Project 1: Building a shell

In this project, you will build a command-line shell that operates similarly to the bash shell.

Set up a repository on stu.cs.jmu.edu based on the instructions in the CS 361 Submission Procedures, using the submit directory p1-sh.git and the file name p1-sh.tar.gz.

Background information

Throughout this project, you will be implementing three different types of requirements:

Shell built-ins
These are commands that look like distinct programs, but they actually are not. Instead, the shell recognizes a small number of commands and calls an internal function rather than creating a new process. For instance, consider the cd command that can be used to change to a different directory. Since the notion of "current working directory" only exists within the context of the shell, this command is a built-in that just changes an internal variable in the shell process.
Utility programs
These are stand-alone programs that are written and compiled independently of the shell. For example, consider the ls program that lists files in a directory or the gcc compiler. These programs are not part of the shell. Instead, the shell uses fork() and execvp() (or better yet, posix_spawn()) to run the program in a separate process.
Additional shell features
In addition to running programs, shells provide a number of features that create an interactive experience. For instance, when a process exits (i.e., the code does return 0; from main() or calls exit (0);), the user might wish to know this return value. As an example, if you try to run the ls program on a file, the return code 0 would indicate the file exists and the listing was successful, while 1 could indicate the file wasn't found or permission was denied. Other features include the ability to pipe output streams to other processes or using environment variables to customize the user's experience.

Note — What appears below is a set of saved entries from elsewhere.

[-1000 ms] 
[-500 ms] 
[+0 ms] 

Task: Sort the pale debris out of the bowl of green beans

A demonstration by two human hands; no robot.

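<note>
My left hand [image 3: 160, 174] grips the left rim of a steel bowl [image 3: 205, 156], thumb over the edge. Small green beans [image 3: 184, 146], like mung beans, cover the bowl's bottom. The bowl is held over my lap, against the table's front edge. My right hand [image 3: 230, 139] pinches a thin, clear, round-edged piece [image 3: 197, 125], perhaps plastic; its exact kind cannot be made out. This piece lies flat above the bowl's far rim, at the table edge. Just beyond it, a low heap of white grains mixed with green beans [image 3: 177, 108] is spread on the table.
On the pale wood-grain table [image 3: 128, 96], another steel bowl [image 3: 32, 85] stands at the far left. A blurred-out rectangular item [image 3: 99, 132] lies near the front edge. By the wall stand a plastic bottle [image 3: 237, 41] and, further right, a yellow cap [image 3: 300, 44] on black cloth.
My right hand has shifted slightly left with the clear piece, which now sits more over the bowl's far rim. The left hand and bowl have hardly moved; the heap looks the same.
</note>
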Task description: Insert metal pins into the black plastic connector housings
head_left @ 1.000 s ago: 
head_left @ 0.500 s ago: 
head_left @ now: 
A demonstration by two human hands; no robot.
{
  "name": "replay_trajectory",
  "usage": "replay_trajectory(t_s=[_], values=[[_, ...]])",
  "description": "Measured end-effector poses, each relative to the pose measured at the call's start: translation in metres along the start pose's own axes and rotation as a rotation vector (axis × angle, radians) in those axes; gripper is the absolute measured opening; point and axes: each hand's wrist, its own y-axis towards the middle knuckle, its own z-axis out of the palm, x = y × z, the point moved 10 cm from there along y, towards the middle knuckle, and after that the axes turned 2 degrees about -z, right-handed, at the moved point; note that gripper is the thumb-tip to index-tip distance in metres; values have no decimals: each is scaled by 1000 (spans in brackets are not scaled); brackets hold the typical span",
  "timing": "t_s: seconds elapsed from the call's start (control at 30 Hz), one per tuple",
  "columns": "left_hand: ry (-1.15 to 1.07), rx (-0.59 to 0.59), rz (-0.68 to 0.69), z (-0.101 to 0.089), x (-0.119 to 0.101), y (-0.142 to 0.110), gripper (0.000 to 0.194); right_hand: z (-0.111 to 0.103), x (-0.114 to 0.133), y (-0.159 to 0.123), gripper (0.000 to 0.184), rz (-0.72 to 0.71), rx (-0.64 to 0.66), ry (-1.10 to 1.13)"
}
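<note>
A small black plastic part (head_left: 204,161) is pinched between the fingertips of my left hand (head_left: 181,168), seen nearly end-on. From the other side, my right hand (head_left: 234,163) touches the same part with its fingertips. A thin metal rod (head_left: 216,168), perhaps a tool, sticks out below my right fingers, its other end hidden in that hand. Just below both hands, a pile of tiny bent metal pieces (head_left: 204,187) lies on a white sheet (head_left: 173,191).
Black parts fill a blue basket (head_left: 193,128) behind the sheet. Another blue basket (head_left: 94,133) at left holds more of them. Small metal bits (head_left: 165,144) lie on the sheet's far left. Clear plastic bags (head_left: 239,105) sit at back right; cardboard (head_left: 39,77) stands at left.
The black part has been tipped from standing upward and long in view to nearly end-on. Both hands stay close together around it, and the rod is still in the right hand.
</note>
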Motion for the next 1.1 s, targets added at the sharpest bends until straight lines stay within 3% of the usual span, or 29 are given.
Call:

Project directory structure

The project directory structure is mostly described in the Testing Documentation. You will be modifying the files in p1-sh/src to implement the shell (dukesh).

In addition to the p1-sh/src files that make up the shell source code, you will be implementing a number of command-line utilities in p1-sh/utils. These utilities can be compiled by running make utils in the p1-sh directory, which will put the compiled programs in p1-sh/bin. You can also compile a single utility by running make bin/ls (for the ls.c program).

The utility programs do not have their own test cases provided. Instead, they are tested indirectly when the shell test cases try to run them. You can (and should) test and debug them yourself by running them on the normal command line, such as:

$ ./bin/ls data

In the p1-sh/tests directory, there are subdirectories that are used as input data (tests/data, tests/code, and tests/cut_data). There is also a tests/scripts directory contain a number of text files that are shell scripts. A shell script is a text file that contains a list of commands, with each line corresponding to a single command that could be typed at the shell prompt. These shell scripts can be passed to dukesh using the -b flag (for "batch processing") to launch the shell, run a few programs, then shut down.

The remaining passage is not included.